En 2016, en fondant CAP’école*, des parents bénévoles s’étaient donné pour mission de promouvoir une école au sein de laquelle « chaque enfant, quel que soit son handicap ou ses besoins spécifiques, accède à une scolarité épanouissante et adaptée ». Une décennie plus tard, « l’engagement de grande qualité de cette association auprès des enfants en situation de handicap et de leurs familles » fait référence, comme l’a souligné l’adjointe au maire déléguée au handicap et à l’inclusion, Valérie Guittienne ce mercredi 21 janvier au Casino Joa. Et considérant le nombre de participants présents ce jour-là, 225 très exactement, il est indéniable que le colloque annuel organisé par CAP’école s’est affirmé au fil des années comme un rendez-vous des plus attendus par les professionnels de l’Éducation nationale, du secteur médico-social, médical et paramédical, comme par les familles. C’est également grâce à l’implication de seize bénévoles que cette journée s’est déroulée dans les meilleures conditions.
« Diversité des regards »

Intitulée “Vivre ensemble à l’école”, cette 7ème édition avait ainsi pour objectif de traiter ce qui reste une « une question centrale », selon Noëlle Semadeni, vice-présidente fondatrice de l’association. « Car en réalité, insiste-t-elle, rien n’est ni simple, ni évident en matière de vivre-ensemble lorsqu’il s’agit de la scolarité des élèves a besoins particuliers. Ce collectif dont on rêve se heurte immanquablement aux besoins individuels. »

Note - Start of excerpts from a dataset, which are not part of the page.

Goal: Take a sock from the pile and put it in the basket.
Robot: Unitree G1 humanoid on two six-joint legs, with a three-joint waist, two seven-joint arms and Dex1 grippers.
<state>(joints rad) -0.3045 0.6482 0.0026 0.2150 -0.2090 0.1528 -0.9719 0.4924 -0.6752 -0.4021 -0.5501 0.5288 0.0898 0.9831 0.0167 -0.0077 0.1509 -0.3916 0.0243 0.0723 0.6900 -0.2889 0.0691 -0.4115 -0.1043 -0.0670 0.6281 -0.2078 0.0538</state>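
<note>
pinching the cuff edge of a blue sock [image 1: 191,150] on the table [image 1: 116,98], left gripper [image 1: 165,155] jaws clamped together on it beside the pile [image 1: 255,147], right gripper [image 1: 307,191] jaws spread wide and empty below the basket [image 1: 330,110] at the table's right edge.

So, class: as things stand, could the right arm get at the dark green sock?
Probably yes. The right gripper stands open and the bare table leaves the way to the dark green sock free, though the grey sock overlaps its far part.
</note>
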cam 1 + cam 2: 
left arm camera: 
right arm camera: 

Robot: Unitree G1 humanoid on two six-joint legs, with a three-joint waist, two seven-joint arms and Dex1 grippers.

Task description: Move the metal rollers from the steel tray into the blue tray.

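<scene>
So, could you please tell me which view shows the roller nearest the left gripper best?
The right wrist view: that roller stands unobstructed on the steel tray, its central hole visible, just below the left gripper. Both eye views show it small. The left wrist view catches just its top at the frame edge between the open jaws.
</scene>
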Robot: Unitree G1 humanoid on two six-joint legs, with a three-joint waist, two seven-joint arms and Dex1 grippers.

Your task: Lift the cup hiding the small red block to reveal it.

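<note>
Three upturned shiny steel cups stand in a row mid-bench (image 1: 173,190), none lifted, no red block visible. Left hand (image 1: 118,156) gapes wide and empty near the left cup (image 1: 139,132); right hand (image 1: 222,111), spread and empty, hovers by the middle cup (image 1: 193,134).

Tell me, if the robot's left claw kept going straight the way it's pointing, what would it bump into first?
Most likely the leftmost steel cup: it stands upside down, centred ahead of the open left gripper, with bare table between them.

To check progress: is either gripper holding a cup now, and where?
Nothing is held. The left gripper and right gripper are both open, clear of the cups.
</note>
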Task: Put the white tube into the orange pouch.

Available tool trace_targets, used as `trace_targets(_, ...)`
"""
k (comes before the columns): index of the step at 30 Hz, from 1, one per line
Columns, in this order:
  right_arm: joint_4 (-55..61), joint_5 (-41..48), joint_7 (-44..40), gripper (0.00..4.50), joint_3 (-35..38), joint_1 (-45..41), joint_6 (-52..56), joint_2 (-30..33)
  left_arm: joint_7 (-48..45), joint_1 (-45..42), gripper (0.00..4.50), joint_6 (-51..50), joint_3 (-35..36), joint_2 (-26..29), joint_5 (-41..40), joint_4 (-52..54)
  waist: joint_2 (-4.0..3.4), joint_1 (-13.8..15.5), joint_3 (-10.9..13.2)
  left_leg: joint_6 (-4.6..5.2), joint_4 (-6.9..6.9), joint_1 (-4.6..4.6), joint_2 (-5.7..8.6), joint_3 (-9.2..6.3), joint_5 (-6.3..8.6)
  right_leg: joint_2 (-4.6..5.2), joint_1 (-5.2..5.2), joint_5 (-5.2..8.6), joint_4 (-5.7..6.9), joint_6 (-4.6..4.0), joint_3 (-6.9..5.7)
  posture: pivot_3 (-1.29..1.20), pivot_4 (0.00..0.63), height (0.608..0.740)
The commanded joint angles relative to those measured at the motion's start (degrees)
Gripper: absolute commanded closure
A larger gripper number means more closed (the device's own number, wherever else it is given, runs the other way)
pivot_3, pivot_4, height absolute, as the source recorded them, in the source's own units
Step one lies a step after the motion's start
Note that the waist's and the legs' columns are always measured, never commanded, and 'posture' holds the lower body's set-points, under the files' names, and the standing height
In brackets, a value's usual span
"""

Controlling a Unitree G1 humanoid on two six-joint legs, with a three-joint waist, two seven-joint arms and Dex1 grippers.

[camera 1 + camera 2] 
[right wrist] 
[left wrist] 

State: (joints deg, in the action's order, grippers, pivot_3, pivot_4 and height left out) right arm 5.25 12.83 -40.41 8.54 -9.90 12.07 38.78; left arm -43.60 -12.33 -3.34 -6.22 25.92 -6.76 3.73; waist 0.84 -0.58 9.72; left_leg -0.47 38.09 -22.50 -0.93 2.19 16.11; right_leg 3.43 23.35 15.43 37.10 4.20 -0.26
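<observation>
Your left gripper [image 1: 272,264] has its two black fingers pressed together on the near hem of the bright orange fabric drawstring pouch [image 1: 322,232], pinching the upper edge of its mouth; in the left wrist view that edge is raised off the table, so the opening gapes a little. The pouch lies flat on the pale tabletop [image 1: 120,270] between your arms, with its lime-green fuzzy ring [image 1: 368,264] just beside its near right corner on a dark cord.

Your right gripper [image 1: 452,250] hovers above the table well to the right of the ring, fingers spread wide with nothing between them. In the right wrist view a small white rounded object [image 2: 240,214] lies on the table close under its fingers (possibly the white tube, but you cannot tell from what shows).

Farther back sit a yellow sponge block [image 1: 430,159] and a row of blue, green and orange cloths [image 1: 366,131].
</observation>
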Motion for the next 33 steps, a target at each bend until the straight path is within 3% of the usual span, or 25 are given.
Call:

Aussi, une douzaine d’intervenants, « des spécialistes venus de divers horizon », sollicités « pour la richesse et la diversité des regards », ont-ils apporté leurs éclairages et témoignages tout au long de la journée à travers cinq conférences : “Grandir ensemble, comment l’inclusion transforme toute la classe” ; “Présences qui comptent, repenser l’accompagnement humain à l’école” ; “Les comportements problèmes à l’épreuve du vivre ensemble”** ; “Quand la différence devient cible, harcèlement et handicap à l’école” ; “Inclure sans s’épuiser, quel équilibre pour les équipes pédagogiques, pour les familles ?”
« Sans langue de bois »
Parmi les temps forts deux séquences dites “Connexions inclusives” avaient pour vocation de provoquer « des rencontres informelles entre petits groupes de participants », explique Béatrice Lombart-Ettouati, secrétaire générale de CAP’école. « C’est souvent dans ces interactions que naissent les idées les plus fécondes », précise-t-elle. Au-delà de la qualité des interventions, l’intérêt de ce forum est en outre lié, analyse-t-elle, au fait « d’aborder tous les sujets d’actualité sans langue de bois tel le statut des AESH (accompagnants des élèves en situation du handicap), par exemple ».